Commissioned and produced by EMPAC, If It Bleeds is a moving-image work inspired by recent events in the world of Mixed Martial Arts (MMA). Historically, MMA was promoted as something very distinct from both boxing—a sport so corrupt that the best hardly ever fight the best—and from pro wrestling, which is totally scripted and driven by mic skills, costumes, and bad acting. But in seeking to expand the audience, MMA promoters increasingly court the artifice of wrestling to privilege the showman over the sportsman. If It Bleeds follows the fighters, commissioners, reporters and a promoter as they battle through post-fight pressers, promotional tours, and disciplinary hearings. The narrative unfolds in a game of one-upmanship as the characters are seduced by their public image and driven by the fiction that everything happens “for a reason.” If It Bleeds uses the pageantry of sports-entertainment to explore the grotesque and sublime spectacle that is everyday survival.
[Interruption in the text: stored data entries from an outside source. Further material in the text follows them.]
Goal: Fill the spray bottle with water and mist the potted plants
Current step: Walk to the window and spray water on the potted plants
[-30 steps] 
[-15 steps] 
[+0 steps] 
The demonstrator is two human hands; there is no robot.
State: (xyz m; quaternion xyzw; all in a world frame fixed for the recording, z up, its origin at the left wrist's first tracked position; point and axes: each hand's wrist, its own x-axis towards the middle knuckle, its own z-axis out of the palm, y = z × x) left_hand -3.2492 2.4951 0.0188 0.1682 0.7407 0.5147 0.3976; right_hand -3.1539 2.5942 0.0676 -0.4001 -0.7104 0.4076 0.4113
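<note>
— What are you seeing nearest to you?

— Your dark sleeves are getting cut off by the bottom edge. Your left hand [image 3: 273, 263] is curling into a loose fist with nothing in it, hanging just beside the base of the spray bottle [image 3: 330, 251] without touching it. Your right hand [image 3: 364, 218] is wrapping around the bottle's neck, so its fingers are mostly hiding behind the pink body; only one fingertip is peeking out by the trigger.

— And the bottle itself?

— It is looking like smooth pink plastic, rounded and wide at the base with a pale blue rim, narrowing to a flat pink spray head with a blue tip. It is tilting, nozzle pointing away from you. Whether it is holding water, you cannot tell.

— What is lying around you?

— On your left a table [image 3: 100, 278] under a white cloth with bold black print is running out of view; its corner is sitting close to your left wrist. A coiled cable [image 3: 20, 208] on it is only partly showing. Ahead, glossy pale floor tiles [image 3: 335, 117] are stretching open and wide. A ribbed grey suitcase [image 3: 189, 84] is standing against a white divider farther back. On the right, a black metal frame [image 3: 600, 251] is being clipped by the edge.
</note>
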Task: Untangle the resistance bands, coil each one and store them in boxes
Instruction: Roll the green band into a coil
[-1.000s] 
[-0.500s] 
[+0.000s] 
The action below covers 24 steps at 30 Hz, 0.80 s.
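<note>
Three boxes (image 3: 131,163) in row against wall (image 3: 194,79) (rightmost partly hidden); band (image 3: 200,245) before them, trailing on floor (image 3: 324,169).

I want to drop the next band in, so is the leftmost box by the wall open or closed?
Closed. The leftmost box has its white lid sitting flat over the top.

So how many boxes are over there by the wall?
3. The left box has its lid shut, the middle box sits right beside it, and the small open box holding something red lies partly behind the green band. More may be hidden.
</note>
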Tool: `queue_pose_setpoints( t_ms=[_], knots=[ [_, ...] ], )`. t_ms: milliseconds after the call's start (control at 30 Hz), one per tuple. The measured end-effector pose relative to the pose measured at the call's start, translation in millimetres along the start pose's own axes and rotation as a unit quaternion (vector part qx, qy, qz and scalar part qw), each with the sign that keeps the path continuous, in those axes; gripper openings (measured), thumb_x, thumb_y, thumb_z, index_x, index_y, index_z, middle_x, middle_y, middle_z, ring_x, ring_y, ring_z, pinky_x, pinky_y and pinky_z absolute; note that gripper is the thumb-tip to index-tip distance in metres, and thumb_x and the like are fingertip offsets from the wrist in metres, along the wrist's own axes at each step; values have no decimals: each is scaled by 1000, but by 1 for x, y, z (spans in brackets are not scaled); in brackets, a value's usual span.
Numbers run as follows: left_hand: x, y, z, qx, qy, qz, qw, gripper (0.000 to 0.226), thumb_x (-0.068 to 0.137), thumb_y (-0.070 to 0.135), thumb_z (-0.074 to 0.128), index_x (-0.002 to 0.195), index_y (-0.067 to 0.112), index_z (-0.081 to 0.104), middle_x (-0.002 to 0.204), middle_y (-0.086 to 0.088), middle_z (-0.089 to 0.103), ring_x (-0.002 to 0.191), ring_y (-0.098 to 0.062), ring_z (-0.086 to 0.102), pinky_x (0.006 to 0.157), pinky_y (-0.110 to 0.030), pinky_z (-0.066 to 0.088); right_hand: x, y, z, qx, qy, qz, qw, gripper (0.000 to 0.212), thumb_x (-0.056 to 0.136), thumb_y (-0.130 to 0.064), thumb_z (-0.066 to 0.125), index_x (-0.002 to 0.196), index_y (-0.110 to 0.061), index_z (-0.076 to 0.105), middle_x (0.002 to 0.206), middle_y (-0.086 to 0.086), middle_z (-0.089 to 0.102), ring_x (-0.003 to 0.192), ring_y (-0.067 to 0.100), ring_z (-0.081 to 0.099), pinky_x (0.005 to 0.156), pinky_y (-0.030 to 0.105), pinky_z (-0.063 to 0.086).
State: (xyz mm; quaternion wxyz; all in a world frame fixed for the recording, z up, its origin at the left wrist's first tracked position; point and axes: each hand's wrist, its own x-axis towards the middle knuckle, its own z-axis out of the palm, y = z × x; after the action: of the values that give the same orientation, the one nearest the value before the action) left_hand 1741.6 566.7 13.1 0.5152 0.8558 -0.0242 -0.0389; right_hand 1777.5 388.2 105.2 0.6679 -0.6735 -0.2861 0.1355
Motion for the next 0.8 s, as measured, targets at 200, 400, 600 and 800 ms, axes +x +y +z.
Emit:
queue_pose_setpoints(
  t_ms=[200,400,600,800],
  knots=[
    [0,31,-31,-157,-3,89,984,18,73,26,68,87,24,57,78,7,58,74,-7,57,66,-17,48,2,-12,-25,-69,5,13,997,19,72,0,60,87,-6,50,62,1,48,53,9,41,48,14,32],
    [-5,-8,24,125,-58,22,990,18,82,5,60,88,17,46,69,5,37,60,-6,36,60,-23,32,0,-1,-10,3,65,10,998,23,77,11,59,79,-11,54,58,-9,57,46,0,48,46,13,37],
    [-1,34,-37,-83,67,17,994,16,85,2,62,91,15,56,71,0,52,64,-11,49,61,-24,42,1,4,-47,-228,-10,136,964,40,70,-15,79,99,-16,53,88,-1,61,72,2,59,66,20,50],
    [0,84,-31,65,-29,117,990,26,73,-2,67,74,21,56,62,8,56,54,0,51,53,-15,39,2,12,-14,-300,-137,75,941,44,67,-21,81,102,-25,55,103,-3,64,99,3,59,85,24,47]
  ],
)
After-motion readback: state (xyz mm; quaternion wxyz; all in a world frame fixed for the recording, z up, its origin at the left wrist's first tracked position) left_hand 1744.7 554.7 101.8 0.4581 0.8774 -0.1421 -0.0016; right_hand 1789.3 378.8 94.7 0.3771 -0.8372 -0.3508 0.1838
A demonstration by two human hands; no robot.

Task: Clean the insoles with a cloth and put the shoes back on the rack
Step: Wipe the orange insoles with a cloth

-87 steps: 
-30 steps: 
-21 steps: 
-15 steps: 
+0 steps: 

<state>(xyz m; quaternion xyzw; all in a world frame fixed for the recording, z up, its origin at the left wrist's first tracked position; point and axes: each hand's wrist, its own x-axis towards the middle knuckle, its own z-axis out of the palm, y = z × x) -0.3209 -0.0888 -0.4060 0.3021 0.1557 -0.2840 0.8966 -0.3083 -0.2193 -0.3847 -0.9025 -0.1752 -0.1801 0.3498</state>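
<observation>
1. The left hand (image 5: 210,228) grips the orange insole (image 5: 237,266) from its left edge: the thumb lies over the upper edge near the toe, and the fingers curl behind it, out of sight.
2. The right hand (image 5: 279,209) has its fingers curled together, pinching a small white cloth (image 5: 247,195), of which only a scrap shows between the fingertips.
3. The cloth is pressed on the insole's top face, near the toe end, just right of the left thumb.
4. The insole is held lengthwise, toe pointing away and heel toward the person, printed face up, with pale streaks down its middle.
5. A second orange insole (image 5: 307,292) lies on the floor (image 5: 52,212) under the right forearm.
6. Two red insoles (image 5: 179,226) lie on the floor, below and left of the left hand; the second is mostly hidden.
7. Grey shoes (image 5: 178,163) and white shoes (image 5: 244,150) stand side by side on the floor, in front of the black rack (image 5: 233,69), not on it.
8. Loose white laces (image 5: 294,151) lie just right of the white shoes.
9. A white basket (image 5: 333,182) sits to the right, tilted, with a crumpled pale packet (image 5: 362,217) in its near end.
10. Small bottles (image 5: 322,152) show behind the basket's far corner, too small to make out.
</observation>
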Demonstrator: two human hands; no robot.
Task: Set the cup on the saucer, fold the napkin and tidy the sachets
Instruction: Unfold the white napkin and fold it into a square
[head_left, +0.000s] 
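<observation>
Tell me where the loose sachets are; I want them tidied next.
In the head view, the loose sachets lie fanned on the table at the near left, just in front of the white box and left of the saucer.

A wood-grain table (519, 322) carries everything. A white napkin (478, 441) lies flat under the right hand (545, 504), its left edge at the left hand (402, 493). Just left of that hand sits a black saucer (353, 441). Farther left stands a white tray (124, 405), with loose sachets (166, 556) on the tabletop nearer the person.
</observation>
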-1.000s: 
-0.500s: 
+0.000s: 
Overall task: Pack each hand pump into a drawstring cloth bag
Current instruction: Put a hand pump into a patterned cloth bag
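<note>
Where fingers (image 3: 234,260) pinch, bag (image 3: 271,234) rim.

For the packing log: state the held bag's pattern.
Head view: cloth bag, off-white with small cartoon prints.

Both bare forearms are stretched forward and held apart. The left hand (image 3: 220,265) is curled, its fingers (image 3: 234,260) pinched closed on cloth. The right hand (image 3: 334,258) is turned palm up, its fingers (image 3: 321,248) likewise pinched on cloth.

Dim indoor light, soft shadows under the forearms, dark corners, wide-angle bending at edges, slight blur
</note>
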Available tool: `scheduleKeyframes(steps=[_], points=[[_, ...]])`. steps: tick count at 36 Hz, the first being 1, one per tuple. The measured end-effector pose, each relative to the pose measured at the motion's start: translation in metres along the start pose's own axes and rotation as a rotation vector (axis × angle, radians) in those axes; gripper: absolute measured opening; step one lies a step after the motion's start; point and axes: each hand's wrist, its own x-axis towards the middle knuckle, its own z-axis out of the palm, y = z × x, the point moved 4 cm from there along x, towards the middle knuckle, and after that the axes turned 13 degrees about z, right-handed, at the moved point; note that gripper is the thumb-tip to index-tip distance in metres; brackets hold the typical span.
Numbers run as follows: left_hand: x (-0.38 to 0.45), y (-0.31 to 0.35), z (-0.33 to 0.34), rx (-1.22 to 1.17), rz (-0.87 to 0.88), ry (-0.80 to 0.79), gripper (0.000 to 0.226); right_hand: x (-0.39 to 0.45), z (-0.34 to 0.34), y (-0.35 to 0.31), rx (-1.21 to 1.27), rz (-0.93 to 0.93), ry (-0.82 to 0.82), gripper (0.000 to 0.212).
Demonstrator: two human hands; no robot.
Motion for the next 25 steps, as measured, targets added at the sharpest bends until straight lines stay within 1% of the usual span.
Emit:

Canadian artist Isabelle Pauwels works primarily in video and installation. Her blend of performance and documentary realism explores the fraught relationship between narrative conventions and everyday social interaction. If It Bleeds follows Pauwels’s 2014 EMPAC-commissioned multimedia performance ,000,.

Main Image: Isabelle Pauwels, If It Bleeds. Production still: Mick Bello/EMPAC.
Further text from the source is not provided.